Mais qui sont ces Barbets, maminou ?
Les
Barbets sont ces paysans du Comté de Nice qui ont résisté aux armées
françaises de la Révolution, entre 1792 et 1814, il y a 200 ans. Ils
auraient alors caché dans la montagne, leurs fortunes familiales mais
aussi et surtout les butins qu’ils auraient pris aux Français.
Pourquoi les cachaient-ils dans les montagnes ?
Les
soldats français pillaient les maisons sur leur passage et ils
recherchaient plus particulièrement les écus d’or, les bijoux. Aussi,
avant qu’ils n’arrivent dans un village, les chefs de famille prenaient
tout ce qu’ils possédaient de valeur et allaient les cacher loin dans la
montagne, dans une grotte ou dans une de leurs granges éloignées. Dans
quoi mettaient-ils leur fortune ? Simplement dans une marmite en terre
parce que c’était le seul récipient que l’on pouvait enterrer sans crainte
qu’il ne se désagrège. Ne trouve t’on pas encore aujourd’hui des poteries
qui datent des Romains et même plus lointaines ? Mais alors les soldats
déçus de ne rien trouver, se mettaient en colère et ils massacraient les
pères de famille qu’ils attrapaient. Ceux qui avaient pu fuir devenaient
Barbets et pouvaient mourir alors avec leur secret.
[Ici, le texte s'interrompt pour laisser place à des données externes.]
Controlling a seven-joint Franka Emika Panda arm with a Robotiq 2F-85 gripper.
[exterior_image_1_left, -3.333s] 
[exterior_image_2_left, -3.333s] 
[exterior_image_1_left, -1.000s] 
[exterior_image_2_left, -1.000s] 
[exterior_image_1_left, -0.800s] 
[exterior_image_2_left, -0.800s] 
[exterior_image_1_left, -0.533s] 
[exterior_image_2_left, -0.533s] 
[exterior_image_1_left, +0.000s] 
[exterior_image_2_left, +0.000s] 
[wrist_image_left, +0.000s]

Résultat ? Plus
personne ne savait où étaient cachés les bijoux et les « merenguins »,
toute la fortune des Barbets !
Personne sauf la Chèvre d’Or, bien sûr, puisqu’elle en était la
gardienne secrète.
Et
oui ! Mais, tous nos paysans connaissaient toutes les grottes de la
région, celle de la Chamoussiero près de Fenestres, ou de
Bramafam au-dessus du Val de Blore, tout comme celle de Faraoudou
dans le vallon de Bagnolard et celle de Courpassiero dans
les falaises de Duranus, si difficile à atteindre dans un a-pic qu’il faut
s’encorder pour l’atteindre… Et les plus audacieux sont allés les visiter.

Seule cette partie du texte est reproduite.